To answer that question, we can use the below diagram, which shows a few different methods we can use to take data from its source and land it into storage. The purple line of the diagram shows the path that data destined for MySQL might take. The grey paths show the route that other data may take through the system.

What the diagram is intending to show is that there is more than one way to skin a cat. The ETL / ELT methods chosen will be dependent on the types of data you have – you may choose to transform the data, you may not and similarly, the storage medium for that data is also going to depend on your specific use case.

In the above diagram, I’ve shown three methods by which we may get data into MySQL. The first, is through a simple ETL process, during which we might drop fields, aggregate data and so on.
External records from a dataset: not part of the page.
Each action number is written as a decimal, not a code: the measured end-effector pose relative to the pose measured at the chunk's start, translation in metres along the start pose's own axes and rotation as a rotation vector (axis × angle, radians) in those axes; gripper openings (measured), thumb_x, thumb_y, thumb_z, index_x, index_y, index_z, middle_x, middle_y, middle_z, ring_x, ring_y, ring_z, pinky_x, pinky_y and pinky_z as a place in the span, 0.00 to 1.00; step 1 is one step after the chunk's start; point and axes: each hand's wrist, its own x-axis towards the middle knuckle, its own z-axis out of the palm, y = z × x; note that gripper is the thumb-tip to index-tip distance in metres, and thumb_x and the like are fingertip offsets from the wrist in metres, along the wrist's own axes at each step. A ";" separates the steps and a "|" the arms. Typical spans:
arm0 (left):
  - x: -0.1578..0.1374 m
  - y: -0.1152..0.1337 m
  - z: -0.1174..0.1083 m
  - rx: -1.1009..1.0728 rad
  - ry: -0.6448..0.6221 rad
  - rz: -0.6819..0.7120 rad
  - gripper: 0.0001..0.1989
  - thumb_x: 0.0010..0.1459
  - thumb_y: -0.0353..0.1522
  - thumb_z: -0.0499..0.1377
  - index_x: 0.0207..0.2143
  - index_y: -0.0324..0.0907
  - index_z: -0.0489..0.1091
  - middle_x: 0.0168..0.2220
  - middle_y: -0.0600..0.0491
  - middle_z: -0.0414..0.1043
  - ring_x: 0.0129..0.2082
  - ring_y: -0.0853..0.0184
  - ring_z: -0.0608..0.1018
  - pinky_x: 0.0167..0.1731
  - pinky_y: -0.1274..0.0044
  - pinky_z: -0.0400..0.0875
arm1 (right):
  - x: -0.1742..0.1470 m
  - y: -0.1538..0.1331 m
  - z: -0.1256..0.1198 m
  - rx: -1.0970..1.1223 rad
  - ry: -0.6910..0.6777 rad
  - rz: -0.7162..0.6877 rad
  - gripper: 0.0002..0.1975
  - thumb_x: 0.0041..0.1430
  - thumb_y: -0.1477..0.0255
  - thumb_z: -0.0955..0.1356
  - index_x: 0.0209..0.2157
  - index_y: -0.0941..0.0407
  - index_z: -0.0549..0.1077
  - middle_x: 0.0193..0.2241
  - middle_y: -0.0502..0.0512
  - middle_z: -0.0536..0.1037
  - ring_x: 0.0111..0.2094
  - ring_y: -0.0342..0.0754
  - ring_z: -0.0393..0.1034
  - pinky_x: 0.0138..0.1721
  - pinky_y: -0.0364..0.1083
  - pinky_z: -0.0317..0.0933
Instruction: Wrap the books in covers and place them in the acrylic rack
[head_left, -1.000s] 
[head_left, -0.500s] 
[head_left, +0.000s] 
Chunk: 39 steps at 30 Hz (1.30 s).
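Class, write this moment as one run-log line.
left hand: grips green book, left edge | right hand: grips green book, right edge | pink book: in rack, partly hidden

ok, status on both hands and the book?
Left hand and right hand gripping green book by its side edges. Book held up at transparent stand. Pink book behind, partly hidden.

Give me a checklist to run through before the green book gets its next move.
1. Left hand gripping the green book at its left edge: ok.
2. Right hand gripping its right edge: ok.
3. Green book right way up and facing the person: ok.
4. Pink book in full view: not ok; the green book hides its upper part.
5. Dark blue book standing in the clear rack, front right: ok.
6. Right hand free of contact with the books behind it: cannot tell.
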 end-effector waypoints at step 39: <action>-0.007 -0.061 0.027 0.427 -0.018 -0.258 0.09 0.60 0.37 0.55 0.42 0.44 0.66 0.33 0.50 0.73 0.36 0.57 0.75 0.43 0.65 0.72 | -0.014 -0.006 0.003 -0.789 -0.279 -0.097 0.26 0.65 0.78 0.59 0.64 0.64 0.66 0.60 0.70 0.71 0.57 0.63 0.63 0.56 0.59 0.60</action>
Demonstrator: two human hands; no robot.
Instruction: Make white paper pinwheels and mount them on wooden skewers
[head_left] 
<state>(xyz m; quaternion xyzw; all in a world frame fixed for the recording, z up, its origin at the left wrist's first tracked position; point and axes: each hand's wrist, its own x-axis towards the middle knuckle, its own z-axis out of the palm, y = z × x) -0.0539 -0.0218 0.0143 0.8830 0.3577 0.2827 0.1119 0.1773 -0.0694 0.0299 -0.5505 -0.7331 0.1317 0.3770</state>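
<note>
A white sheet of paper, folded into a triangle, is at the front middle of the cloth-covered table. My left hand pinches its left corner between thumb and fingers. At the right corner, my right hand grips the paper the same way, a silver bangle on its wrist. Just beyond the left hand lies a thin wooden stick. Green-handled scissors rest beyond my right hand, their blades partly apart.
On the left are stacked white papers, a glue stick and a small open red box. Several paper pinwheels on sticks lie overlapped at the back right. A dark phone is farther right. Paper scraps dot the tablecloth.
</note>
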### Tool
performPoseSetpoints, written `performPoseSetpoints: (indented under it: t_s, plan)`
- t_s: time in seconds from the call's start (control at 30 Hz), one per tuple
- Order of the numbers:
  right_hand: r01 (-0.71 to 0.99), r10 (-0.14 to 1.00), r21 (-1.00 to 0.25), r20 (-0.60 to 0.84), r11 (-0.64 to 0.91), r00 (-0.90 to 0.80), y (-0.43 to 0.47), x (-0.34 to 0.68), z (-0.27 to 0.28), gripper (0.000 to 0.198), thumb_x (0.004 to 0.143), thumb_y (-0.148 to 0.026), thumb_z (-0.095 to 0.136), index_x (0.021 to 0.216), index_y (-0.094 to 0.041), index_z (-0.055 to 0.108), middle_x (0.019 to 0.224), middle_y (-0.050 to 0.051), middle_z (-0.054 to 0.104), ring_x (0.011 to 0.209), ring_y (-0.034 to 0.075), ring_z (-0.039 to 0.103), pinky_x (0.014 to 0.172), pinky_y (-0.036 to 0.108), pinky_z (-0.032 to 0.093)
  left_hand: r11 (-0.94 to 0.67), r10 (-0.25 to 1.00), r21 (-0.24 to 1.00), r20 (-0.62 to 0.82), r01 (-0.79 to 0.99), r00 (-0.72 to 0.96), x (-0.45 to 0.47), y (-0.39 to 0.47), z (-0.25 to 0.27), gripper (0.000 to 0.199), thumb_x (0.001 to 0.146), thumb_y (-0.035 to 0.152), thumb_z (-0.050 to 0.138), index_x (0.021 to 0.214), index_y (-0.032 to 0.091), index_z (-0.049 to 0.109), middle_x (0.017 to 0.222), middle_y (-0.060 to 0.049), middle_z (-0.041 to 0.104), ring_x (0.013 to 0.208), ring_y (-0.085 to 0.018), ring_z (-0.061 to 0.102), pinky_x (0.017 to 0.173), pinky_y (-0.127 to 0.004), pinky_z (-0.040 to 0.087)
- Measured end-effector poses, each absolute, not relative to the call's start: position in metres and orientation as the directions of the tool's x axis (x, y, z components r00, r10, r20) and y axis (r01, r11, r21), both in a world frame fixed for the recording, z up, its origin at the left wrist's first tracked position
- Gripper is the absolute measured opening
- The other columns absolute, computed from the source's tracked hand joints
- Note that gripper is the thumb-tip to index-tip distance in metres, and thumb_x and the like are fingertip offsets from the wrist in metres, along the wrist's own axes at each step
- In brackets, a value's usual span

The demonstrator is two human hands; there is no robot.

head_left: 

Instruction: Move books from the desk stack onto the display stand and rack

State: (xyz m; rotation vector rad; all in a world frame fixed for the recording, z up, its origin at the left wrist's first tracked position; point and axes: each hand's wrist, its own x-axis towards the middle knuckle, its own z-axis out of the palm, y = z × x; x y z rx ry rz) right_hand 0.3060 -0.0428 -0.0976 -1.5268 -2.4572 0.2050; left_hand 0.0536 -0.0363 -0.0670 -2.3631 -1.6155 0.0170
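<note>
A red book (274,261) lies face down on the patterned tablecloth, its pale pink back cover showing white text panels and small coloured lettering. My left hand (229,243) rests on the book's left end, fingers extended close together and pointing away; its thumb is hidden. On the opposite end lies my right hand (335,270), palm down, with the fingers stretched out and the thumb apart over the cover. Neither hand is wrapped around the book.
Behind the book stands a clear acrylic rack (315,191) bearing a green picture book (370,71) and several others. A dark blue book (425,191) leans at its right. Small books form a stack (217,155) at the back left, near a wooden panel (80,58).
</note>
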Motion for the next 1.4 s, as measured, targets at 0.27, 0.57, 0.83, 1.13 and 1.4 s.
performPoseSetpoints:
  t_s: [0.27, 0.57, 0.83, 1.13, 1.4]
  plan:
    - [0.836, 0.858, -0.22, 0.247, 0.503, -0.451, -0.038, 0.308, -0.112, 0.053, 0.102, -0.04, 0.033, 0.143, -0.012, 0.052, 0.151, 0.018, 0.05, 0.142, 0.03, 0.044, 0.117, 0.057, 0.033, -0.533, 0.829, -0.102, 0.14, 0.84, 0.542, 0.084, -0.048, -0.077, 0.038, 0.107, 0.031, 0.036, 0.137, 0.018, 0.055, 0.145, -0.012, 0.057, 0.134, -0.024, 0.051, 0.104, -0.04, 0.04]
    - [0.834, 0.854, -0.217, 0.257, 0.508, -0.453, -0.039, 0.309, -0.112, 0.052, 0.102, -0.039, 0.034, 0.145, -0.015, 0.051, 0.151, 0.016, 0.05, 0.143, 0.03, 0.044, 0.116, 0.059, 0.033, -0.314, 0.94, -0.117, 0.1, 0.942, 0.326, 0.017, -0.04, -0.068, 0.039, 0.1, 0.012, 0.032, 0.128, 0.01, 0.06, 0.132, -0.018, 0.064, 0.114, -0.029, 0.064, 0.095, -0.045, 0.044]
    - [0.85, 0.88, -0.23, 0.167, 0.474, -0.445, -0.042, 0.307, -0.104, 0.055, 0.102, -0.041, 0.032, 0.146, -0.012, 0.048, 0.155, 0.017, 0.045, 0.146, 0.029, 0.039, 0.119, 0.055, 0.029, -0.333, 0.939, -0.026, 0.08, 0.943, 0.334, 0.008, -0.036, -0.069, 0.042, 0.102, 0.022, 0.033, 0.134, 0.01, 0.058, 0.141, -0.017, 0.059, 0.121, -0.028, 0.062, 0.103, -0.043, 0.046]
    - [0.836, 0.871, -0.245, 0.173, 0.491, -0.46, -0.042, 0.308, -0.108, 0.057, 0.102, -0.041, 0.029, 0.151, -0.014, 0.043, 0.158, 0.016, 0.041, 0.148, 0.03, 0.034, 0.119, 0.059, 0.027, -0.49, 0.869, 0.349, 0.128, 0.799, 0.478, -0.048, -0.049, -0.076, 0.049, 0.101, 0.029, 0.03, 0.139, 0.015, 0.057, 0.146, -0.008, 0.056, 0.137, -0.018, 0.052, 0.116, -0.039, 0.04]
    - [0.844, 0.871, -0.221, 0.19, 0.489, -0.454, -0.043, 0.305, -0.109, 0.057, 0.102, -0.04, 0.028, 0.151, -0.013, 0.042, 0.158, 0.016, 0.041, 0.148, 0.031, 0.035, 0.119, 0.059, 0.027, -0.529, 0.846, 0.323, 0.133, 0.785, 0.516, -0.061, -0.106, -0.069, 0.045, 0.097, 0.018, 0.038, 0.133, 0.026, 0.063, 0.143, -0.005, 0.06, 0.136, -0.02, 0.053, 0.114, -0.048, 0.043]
The other two are highlighted with thick purple arrows and these are the scenarios on which I’d like to focus.

Let’s say that you own an online store and you’ve got tonnes of data being pumped into your Hadoop cluster. That data is derived from your CRM (Customer Relationship Management) system, Google Analytics, customer click streams, email marketing platforms, customer demographics, order management systems and accounting systems.  So your architecture looks a bit like the below diagram.

In the diagram, you can see that we’re taking lots of data from our sources, doing some ETL / ELT on the way into the cluster and dropping the data into HDFS. From there, our Spark job is picking the data up and deriving a ‘likelihood to purchase’ score and exporting ONLY those customers with a score over 9.

As a result of the Spark job, our data size has been decreased from 1 billion rows down to a much more manageable 500 rows. Why? Because only 500 customers meet the criteria set in our Spark job. These are the customers that we believe are very likely to buy our product.

Our Spark job dumps the results of this data into a MySQL table, which in turn is visible through the web interface for our sales people to call the potential clients. We’ve used MySQL for several reasons. Firstly, while the dataset we’re exporting may be a single table, we’re exporting it into a wider database structure, which looks like this:

By exporting our customer score into the purple table above, we’re able to integrate our predictive algorithm output with the rest of our existing web application.

MySQL enables fast querying in a relatively scalable environment. It works very well for web applications and can handle database sizes of up to a couple of terabytes very well. For this use-case it was the correct solution as it integrated with the existing solution and made minimal impact to the existing environment.